Lisa rolled her eyes, though no one could see them. There was no one around. Just her and the guy struggling in the parking lot.
“Never mind,” she said. Naomi wasn’t nearly as stupid as she often pretended to be. Neither was she all that smart. She was, as Lisa saw it, a perfect best friend. “I can’t decide if I should skip dinner and go home. My parent’s fridge never has anything good,” she said.
“Mine, neither,” Naomi said. “Even though I make a list, they ignore it. I practically had to kill myself in front of them to get them to buy soy milk for my coffee.

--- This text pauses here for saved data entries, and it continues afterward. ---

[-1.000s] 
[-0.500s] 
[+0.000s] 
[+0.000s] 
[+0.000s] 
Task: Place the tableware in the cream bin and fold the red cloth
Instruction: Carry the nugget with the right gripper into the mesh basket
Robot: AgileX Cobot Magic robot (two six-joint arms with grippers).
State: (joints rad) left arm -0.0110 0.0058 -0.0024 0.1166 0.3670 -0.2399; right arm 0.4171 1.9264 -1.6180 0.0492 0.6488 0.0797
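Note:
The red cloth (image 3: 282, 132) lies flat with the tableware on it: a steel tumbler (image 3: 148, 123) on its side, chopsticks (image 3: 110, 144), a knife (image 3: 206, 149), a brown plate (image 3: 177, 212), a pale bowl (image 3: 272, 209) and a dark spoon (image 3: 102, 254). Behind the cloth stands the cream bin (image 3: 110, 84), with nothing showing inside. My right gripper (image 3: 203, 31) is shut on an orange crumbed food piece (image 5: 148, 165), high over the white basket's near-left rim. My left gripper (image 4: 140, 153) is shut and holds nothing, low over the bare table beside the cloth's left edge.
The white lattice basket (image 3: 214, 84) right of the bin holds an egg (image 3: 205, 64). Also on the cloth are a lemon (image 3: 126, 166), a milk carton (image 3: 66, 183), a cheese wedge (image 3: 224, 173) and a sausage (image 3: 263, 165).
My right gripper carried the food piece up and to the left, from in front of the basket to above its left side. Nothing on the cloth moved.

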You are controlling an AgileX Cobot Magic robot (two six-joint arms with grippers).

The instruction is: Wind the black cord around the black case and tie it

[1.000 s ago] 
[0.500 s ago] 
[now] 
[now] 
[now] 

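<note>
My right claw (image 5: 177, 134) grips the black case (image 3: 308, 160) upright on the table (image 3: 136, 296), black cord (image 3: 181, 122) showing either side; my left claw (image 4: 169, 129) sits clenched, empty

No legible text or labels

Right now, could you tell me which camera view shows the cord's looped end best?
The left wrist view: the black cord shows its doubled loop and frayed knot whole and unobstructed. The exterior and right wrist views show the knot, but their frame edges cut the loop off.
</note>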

I hate them.”
“I know,” Lisa said. “I hate my parents, too.”
The young women continued to chat while Lisa kept a wary eye on the dork with the backpack.
“God,” she said. “I don’t know why the handicapped—”
“Handi-capable is the preferred term, Lisa.”
Lisa shifted her weight from one foot to another. She was impatient and bored.
“Whatever,” she said, “like I wasn’t the president of that dumb club. I don’t understand why they don’t get a dog or a caregiver to help them get around. Or just stay home.” Lisa stopped and let her arm relax a little, moving the phone from her ear. “He dropped his pack again.”
“You know you want to help him,” Naomi said. “Remember when we both wanted to be physical therapists?”
“Don’t remind me. But I guess I’ll help him. I’ll call you back in a few.”
Lisa turned off her phone and started across the lot.
The young man fell to the pavement. One of the crutches was just out of reach.
“Can I give you a hand?” Lisa asked.
He looked up with an embarrassed half-smile.
“No,” he said, trying to get on his feet. “I can manage.”
Lisa stood there, a hand on her hip. She was pretty. Prettier up close than she’d been when he first spotted her. She was smaller than he’d thought too. That, like her looks, was also a good surprise.